The response should contain all of the data below, reproduced exactly, and no pictures.

※

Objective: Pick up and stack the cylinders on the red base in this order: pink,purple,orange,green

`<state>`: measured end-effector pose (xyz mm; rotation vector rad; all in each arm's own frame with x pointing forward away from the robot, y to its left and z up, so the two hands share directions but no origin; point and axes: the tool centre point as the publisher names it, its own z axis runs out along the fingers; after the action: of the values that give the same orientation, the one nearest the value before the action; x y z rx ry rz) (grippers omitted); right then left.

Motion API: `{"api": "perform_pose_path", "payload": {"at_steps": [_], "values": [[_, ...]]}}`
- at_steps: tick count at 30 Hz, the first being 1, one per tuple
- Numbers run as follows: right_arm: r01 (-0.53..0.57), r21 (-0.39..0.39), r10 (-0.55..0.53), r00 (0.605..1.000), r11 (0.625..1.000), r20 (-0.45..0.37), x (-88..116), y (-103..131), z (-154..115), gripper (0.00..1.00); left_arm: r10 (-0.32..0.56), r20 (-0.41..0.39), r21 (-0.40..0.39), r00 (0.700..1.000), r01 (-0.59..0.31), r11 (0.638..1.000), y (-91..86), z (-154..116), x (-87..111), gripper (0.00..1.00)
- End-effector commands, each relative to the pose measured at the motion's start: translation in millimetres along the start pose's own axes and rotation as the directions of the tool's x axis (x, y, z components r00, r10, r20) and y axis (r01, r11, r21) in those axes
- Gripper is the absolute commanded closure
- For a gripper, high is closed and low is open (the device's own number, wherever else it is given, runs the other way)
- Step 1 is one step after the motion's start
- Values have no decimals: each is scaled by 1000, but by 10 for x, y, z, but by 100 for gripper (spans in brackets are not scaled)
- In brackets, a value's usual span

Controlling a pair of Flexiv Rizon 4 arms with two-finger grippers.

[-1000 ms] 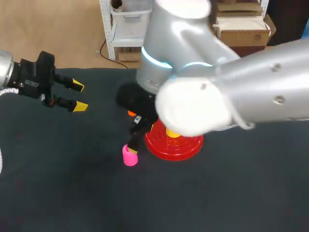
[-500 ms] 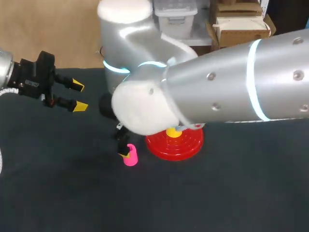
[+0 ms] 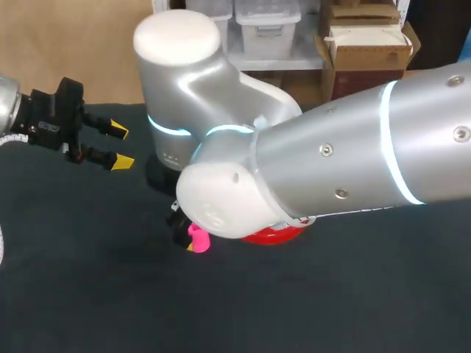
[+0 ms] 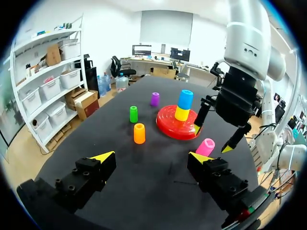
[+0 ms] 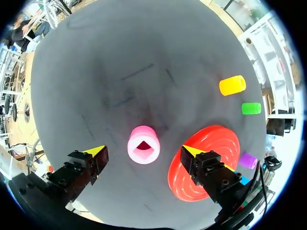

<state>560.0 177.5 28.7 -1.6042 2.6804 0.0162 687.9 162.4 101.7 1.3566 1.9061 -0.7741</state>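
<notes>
R end effector [image 5: 144, 152] spread over pink cyl [image 5: 143, 144] | risk: off-ctr close tips it, finger clips base [image 5: 211, 139] | L end effector [image 4: 151, 155] spread too

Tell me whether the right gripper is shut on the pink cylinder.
No: the right gripper is open, its fingers standing clear on either side of the pink cylinder.

The pink cylinder [image 5: 143, 144] has bare table [image 5: 110, 72] all round, with a gap to each finger of the right gripper [image 5: 143, 152]. The red base [image 5: 211, 139] lies close under one finger; the orange cylinder [image 5: 232, 85] and green cylinder [image 5: 251, 108] stand well apart beyond it
</notes>
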Motion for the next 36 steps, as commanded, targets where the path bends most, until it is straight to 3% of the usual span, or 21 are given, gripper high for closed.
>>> {"api": "perform_pose_path", "payload": {"at_steps": [1,7,10,11,19,24,29,30,31,36], "values": [[7,2,-7,1000,1000,-3,-22,14,8,0,2,4,-4,1000,-2,1000,-11,2,12,0],[10,6,-10,1000,1000,-8,-41,25,3,23,2,4,-4,1000,-2,1000,-11,2,12,0],[7,8,-7,1000,1000,-7,-45,39,7,66,2,4,-4,1000,-2,1000,-11,2,12,0],[5,10,-5,1000,1000,-6,-45,46,4,100,2,4,-4,1000,-2,1000,-11,2,12,0],[-32,44,29,998,999,56,30,-16,-309,100,2,4,-4,1000,-2,1000,-11,2,12,0],[-69,103,62,996,992,67,157,-263,-652,100,2,4,-4,1000,-2,1000,-11,2,12,0],[-47,111,40,997,993,65,212,-368,-697,98,2,4,-4,1000,-2,1000,-11,2,12,0],[-37,104,31,997,994,64,200,-343,-672,63,2,4,-4,1000,-2,1000,-11,2,12,0],[-30,93,24,997,995,66,187,-306,-641,0,2,4,-4,1000,-2,1000,-11,2,12,0],[-37,48,32,996,998,88,128,-97,-504,0,2,4,-4,1000,-2,1000,-11,2,12,0]]}}
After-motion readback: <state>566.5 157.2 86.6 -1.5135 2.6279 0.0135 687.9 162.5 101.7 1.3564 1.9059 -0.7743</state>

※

**Output below**
Objective: Pick up and stack the cylinders on the red base in this order: pink,purple,orange,green

`<state>`: measured end-effector pose (xyz mm; rotation vector rad; all in each arm's own frame with x pointing forward away from the robot, y to its left and z up, so the two hands share directions but no origin; point and axes: the tool centre point as the publisher names it, its own z axis runs out along the fingers; after the action: of the values that give the same orientation, the one nearest the value before the action; x y z rx ry rz) (grippers omitted); right then left.

Motion API: `{"api": "perform_pose_path", "payload": {"at_steps": [_], "values": [[_, ...]]}}`
- at_steps: tick count at 30 Hz, the first being 1, one per tuple
- Numbers run as follows: right_arm: r01 (-0.53..0.57), r21 (-0.39..0.39), r10 (-0.55..0.53), r00 (0.605..1.000), r11 (0.625..1.000), r20 (-0.45..0.37), x (-88..116), y (-103..131), z (-154..115), gripper (0.00..1.00); left_arm: r10 (-0.32..0.56), r20 (-0.41..0.39), r21 (-0.40..0.39), r00 (0.700..1.000), r01 (-0.59..0.31), r11 (0.638..1.000), y (-91..86), z (-154..116), x (-87..111), gripper (0.00..1.00)
- End-effector commands, each relative to the pose measured at the motion's start: translation in millimetres along the start pose's own axes and rotation as the directions of the tool's x axis (x, y, z components r00, r10, r20) and y axis (r01, r11, r21) in those axes
- Gripper is the absolute commanded closure
- For a gripper, high is closed and low is open (the device's own number, wherever else it is given, runs the other way)
- Step 1 is one step after the motion's start
- Values have no decimals: each is scaled by 1000, but by 10 for x, y, z, but by 100 for gripper (spans in brackets are not scaled)
- In brackets, a value's usual span

Controlling a pair of Flexiv Rizon 4 arms with two-finger grippers.

[-1000 ms] 
[-500 ms] 
[+0 ms] 
[+0 ms] 
[+0 ms] 

<state>560.0 177.5 28.7 -1.6042 2.6804 0.0162 687.9 162.4 101.7 1.3566 1.9061 -0.7741</state>
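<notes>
R end effector [image 5: 144, 152] spread over pink cyl [image 5: 143, 144] | risk: off-ctr close tips it, finger clips base [image 5: 211, 139] | L end effector [image 4: 151, 155] spread too

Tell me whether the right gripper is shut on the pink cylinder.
No: the right gripper is open, its fingers standing clear on either side of the pink cylinder.

The pink cylinder [image 5: 143, 144] has bare table [image 5: 110, 72] all round, with a gap to each finger of the right gripper [image 5: 143, 152]. The red base [image 5: 211, 139] lies close under one finger; the orange cylinder [image 5: 232, 85] and green cylinder [image 5: 251, 108] stand well apart beyond it
</notes>
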Motion for the next 36 steps, as commanded, targets where the path bends most, until it is straight to 3% of the usual span, or 21 are given, gripper high for closed.
>>> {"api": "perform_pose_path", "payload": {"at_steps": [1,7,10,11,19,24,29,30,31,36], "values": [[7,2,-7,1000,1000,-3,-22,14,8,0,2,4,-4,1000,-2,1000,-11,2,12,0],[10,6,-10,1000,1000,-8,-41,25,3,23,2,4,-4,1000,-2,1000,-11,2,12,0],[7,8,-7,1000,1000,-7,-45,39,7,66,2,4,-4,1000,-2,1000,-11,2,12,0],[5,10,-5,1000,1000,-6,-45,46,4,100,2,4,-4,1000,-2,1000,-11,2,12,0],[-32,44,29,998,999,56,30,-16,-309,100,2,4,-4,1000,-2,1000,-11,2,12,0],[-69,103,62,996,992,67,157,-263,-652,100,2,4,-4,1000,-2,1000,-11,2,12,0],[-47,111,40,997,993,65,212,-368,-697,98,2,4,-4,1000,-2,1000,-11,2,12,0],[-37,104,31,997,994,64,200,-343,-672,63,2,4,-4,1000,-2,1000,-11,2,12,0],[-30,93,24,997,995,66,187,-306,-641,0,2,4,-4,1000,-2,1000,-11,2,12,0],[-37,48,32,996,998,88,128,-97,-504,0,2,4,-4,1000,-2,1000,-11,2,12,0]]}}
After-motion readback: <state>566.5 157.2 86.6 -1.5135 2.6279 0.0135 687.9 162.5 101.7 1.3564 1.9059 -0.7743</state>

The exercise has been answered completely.